News Update: February 26, 2020
El Paso County Joins Effort to Say NO to
Forced Wolf Introduction
Colorado Springs, CO - Today, Colorado Stop the Wolf Coalition announced the latest Colorado county to pass a resolution against forced wolf introduction in our state. El Paso County Commissioners voted unanimously on Tuesday to oppose forced wolf introduction.

As one of the fastest growing counties along Colorado’s Front Range, El Paso County Commissioners acknowledged that forcing wolves into Colorado will have negative impacts statewide.

The resolution pointed out that El Paso County is not only home to agricultural and ranching businesses that would be negatively impacted by forced wolf introduction, but also hurt the county’s tourism industry which draws millions of people every year to area trails and open spaces.

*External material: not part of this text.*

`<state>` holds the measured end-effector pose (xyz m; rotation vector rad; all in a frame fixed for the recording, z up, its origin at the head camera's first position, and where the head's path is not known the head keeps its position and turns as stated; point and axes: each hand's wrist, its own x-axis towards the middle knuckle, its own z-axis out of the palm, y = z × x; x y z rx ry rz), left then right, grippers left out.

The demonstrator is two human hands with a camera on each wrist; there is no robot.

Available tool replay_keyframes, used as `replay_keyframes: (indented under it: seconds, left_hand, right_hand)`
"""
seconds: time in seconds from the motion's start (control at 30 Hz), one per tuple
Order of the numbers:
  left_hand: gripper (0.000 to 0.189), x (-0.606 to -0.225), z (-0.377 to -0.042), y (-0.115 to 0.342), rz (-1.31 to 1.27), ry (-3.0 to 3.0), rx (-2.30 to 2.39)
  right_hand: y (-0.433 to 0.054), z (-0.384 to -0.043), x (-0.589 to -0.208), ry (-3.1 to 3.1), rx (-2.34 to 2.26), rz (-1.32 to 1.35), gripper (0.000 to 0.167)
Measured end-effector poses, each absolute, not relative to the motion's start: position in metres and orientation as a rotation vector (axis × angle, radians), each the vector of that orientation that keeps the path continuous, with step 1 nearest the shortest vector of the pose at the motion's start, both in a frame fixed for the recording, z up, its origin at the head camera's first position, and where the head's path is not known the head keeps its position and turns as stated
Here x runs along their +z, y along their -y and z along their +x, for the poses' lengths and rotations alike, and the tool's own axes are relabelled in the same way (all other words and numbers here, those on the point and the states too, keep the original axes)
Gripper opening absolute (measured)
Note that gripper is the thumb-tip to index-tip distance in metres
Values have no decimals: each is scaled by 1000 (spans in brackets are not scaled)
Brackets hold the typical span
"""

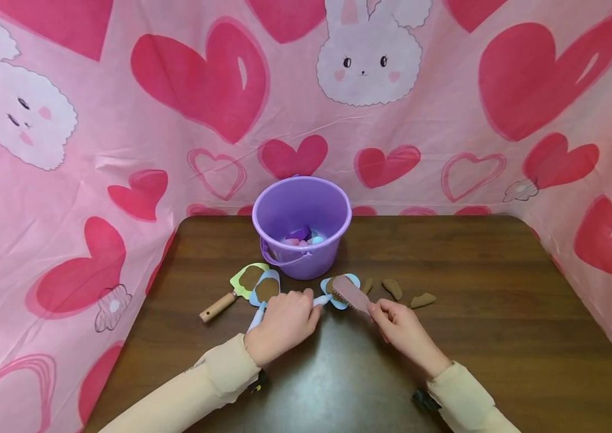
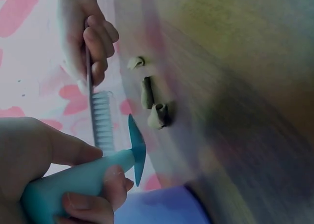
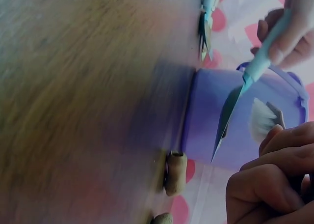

“This is the right thing to do, the economic impact is clear in the state of Colorado, not only would it be a danger to the very important industries of ranching and farming in our state, it also would be a danger to those that enjoy the outdoors so much,” said Commissioner Stan VanderWerf.

“And I don’t even get it, it’s not a natural species to the state of Colorado, so it isn’t even logical why anyone would want to introduce,” he concluded.

El Paso County now joins Douglas and Elbert County as high population counties along the Front Range that are officially opposing any efforts to force the introduction of wolves in Colorado. The number of Colorado Counties now opposing forced wolf introduction stands at over 30, with that number expected to rise in the coming months.

The list of Colorado Counties opposed, and their resolutions, can be found here.

“We’re grateful for Commissioner Stan VanderWerf’s leadership on this important issue, and the unanimous support from his fellow El Paso County Commissioners. Our coalition was happy to work with them in providing the facts, grassroots support, and research they needed to pass a strong No Wolf Introduction Resolution,” said Denny Behrens, Co-Chairman of Colorado Stop the Wolf Coalition.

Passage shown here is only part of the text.